#### EXERCISE INSTRUCTIONS
An exact copy of all the entries below is what this task needs.

#### Saved data entries
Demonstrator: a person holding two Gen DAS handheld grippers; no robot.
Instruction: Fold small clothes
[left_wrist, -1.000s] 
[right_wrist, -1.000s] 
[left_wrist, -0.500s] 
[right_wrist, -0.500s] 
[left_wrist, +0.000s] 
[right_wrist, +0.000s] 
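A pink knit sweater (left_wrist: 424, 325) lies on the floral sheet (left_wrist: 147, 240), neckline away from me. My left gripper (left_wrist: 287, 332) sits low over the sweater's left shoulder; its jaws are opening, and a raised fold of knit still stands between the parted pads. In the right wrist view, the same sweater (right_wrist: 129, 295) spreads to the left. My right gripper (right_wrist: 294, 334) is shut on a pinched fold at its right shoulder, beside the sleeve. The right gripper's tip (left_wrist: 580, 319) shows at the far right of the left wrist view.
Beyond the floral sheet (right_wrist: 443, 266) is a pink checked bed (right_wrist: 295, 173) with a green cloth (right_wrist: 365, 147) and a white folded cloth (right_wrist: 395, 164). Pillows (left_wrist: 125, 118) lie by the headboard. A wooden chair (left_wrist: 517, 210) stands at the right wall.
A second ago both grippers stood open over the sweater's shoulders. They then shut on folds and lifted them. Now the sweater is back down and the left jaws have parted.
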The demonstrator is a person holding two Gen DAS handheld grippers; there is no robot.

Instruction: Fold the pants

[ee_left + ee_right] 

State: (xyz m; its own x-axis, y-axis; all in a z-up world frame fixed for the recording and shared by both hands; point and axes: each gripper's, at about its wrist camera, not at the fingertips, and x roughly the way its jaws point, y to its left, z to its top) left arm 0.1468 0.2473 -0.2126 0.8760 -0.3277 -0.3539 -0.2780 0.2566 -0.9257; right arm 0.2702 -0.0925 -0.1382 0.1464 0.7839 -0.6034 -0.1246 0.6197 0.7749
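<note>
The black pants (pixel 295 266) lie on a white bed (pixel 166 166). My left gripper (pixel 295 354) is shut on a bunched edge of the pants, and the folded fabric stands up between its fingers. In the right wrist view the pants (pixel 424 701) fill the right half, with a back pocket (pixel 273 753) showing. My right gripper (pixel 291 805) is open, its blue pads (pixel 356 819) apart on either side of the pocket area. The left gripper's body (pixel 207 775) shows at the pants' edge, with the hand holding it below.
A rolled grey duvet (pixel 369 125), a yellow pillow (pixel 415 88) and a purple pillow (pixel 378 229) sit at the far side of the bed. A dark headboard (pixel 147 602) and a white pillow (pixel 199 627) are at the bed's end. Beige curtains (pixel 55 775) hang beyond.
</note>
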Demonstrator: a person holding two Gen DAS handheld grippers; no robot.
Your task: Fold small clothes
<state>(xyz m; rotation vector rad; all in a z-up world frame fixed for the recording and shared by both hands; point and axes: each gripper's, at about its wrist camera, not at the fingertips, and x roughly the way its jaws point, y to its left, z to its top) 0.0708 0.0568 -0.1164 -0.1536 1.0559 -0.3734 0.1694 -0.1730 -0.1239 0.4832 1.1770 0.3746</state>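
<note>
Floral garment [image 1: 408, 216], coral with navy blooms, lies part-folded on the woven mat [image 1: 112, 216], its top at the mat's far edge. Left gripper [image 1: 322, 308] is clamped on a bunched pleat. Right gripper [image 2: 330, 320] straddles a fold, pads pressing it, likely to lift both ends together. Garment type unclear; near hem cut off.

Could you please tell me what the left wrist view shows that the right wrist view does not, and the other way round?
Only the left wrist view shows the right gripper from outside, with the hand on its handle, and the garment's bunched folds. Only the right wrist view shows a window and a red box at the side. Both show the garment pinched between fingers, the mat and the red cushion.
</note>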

#### RESPONSE TO THE EXERCISE
Demonstrator: a person holding two Gen DAS handheld grippers; no robot.
Instruction: Fold small clothes
[left_wrist, -1.000s] 
[right_wrist, -1.000s] 
[left_wrist, -0.500s] 
[right_wrist, -0.500s] 
[left_wrist, +0.000s] 
[right_wrist, +0.000s] 
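A pink knit sweater (left_wrist: 424, 325) lies on the floral sheet (left_wrist: 147, 240), neckline away from me. My left gripper (left_wrist: 287, 332) sits low over the sweater's left shoulder; its jaws are opening, and a raised fold of knit still stands between the parted pads. In the right wrist view, the same sweater (right_wrist: 129, 295) spreads to the left. My right gripper (right_wrist: 294, 334) is shut on a pinched fold at its right shoulder, beside the sleeve. The right gripper's tip (left_wrist: 580, 319) shows at the far right of the left wrist view.
Beyond the floral sheet (right_wrist: 443, 266) is a pink checked bed (right_wrist: 295, 173) with a green cloth (right_wrist: 365, 147) and a white folded cloth (right_wrist: 395, 164). Pillows (left_wrist: 125, 118) lie by the headboard. A wooden chair (left_wrist: 517, 210) stands at the right wall.
A second ago both grippers stood open over the sweater's shoulders. They then shut on folds and lifted them. Now the sweater is back down and the left jaws have parted.
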The demonstrator is a person holding two Gen DAS handheld grippers; there is no robot.

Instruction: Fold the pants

[ee_left + ee_right] 

State: (xyz m; its own x-axis, y-axis; all in a z-up world frame fixed for the recording and shared by both hands; point and axes: each gripper's, at about its wrist camera, not at the fingertips, and x roughly the way its jaws point, y to its left, z to its top) left arm 0.1468 0.2473 -0.2126 0.8760 -0.3277 -0.3539 -0.2780 0.2566 -0.9257; right arm 0.2702 -0.0925 -0.1382 0.1464 0.7839 -0.6034 -0.1246 0.6197 0.7749
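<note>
The black pants (pixel 295 266) lie on a white bed (pixel 166 166). My left gripper (pixel 295 354) is shut on a bunched edge of the pants, and the folded fabric stands up between its fingers. In the right wrist view the pants (pixel 424 701) fill the right half, with a back pocket (pixel 273 753) showing. My right gripper (pixel 291 805) is open, its blue pads (pixel 356 819) apart on either side of the pocket area. The left gripper's body (pixel 207 775) shows at the pants' edge, with the hand holding it below.
A rolled grey duvet (pixel 369 125), a yellow pillow (pixel 415 88) and a purple pillow (pixel 378 229) sit at the far side of the bed. A dark headboard (pixel 147 602) and a white pillow (pixel 199 627) are at the bed's end. Beige curtains (pixel 55 775) hang beyond.
</note>
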Demonstrator: a person holding two Gen DAS handheld grippers; no robot.
Your task: Fold small clothes
<state>(xyz m; rotation vector rad; all in a z-up world frame fixed for the recording and shared by both hands; point and axes: each gripper's, at about its wrist camera, not at the fingertips, and x roughly the way its jaws point, y to its left, z to its top) 0.0708 0.0568 -0.1164 -0.1536 1.0559 -0.3734 0.1694 -0.1730 -0.1239 0.4832 1.1770 0.3746</state>
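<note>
Floral garment [image 1: 408, 216], coral with navy blooms, lies part-folded on the woven mat [image 1: 112, 216], its top at the mat's far edge. Left gripper [image 1: 322, 308] is clamped on a bunched pleat. Right gripper [image 2: 330, 320] straddles a fold, pads pressing it, likely to lift both ends together. Garment type unclear; near hem cut off.

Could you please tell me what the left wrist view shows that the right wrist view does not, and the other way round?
Only the left wrist view shows the right gripper from outside, with the hand on its handle, and the garment's bunched folds. Only the right wrist view shows a window and a red box at the side. Both show the garment pinched between fingers, the mat and the red cushion.
</note>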

The answer is complete.